* _What you are asked to do_
What you write should be an exact copy of the material, from its first line through the line containing "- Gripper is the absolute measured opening".

══ Dataset section

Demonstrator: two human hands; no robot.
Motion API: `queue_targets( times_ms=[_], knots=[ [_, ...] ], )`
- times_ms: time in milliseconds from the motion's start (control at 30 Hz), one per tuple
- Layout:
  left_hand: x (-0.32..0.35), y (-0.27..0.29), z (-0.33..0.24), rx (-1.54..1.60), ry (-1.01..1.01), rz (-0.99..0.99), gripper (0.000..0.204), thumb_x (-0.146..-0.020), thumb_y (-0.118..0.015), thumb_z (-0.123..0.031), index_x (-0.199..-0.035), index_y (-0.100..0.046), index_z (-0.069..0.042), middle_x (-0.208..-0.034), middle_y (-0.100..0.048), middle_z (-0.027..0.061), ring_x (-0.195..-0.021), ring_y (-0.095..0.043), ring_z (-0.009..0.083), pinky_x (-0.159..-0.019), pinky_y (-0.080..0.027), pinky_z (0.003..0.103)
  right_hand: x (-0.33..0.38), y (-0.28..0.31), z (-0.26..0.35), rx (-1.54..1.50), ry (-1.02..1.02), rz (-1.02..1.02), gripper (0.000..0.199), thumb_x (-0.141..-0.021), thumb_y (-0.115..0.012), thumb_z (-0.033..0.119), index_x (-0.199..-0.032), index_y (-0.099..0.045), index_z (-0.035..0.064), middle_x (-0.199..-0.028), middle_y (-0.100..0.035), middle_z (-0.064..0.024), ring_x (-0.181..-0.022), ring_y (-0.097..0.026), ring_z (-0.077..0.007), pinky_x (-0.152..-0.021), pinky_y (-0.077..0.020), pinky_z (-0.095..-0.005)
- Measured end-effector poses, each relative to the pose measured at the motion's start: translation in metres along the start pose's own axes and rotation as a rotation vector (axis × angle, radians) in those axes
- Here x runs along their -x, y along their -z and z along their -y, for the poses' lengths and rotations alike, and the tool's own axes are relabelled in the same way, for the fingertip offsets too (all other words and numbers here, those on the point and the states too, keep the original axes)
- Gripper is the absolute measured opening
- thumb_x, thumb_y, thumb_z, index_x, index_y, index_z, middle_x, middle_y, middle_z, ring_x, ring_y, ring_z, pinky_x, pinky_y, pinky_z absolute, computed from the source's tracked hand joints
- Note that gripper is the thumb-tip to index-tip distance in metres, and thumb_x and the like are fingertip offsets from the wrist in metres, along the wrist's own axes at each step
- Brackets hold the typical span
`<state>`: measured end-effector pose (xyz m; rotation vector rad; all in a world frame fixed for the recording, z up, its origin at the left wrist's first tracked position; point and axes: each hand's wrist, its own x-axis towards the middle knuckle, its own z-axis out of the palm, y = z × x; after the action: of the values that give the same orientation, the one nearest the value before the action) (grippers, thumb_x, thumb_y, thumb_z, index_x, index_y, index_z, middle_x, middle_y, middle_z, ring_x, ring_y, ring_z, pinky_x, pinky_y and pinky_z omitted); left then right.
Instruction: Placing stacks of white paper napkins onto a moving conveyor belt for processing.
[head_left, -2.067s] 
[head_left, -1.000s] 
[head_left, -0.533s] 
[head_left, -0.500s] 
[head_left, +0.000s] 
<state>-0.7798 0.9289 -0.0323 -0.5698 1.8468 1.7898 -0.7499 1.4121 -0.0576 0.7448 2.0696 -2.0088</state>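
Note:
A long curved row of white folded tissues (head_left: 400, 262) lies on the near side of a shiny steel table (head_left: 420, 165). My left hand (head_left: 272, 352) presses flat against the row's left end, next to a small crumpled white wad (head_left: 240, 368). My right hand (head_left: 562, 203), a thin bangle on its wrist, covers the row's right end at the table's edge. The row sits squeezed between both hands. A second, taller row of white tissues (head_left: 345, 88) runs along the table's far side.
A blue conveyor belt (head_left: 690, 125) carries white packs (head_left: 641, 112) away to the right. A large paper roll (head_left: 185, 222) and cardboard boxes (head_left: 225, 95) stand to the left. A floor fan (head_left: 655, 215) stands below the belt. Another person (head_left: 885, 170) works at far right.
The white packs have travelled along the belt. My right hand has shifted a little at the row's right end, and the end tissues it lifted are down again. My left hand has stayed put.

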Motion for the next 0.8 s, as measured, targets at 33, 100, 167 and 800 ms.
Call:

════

* _Exercise answer_
Demonstrator: two human hands; no robot.
Motion API: `queue_targets( times_ms=[_], knots=[ [_, ...] ], )`
- times_ms: time in milliseconds from the motion's start (control at 30 Hz), one per tuple
- Layout:
  left_hand: x (-0.32..0.35), y (-0.27..0.29), z (-0.33..0.24), rx (-1.54..1.60), ry (-1.01..1.01), rz (-0.99..0.99), gripper (0.000..0.204), thumb_x (-0.146..-0.020), thumb_y (-0.118..0.015), thumb_z (-0.123..0.031), index_x (-0.199..-0.035), index_y (-0.100..0.046), index_z (-0.069..0.042), middle_x (-0.208..-0.034), middle_y (-0.100..0.048), middle_z (-0.027..0.061), ring_x (-0.195..-0.021), ring_y (-0.095..0.043), ring_z (-0.009..0.083), pinky_x (-0.159..-0.019), pinky_y (-0.080..0.027), pinky_z (0.003..0.103)
  right_hand: x (-0.33..0.38), y (-0.28..0.31), z (-0.26..0.35), rx (-1.54..1.50), ry (-1.02..1.02), rz (-1.02..1.02), gripper (0.000..0.199), thumb_x (-0.141..-0.021), thumb_y (-0.115..0.012), thumb_z (-0.033..0.119), index_x (-0.199..-0.032), index_y (-0.099..0.045), index_z (-0.035..0.064), middle_x (-0.199..-0.028), middle_y (-0.100..0.035), middle_z (-0.064..0.024), ring_x (-0.181..-0.022), ring_y (-0.097..0.026), ring_z (-0.077..0.007), pinky_x (-0.152..-0.021), pinky_y (-0.077..0.020), pinky_z (-0.095..-0.005)
- Measured end-effector poses, each relative to the pose measured at the motion's start: translation in metres along the start pose's own axes and rotation as a rotation vector (axis × angle, radians) in those axes
- Here x runs along their -x, y along their -z and z along their -y, for the poses' lengths and rotations alike, and the tool's own axes are relabelled in the same way, for the fingertip offsets too (all other words and numbers here, those on the point and the states too, keep the original axes)
- Gripper is the absolute measured opening

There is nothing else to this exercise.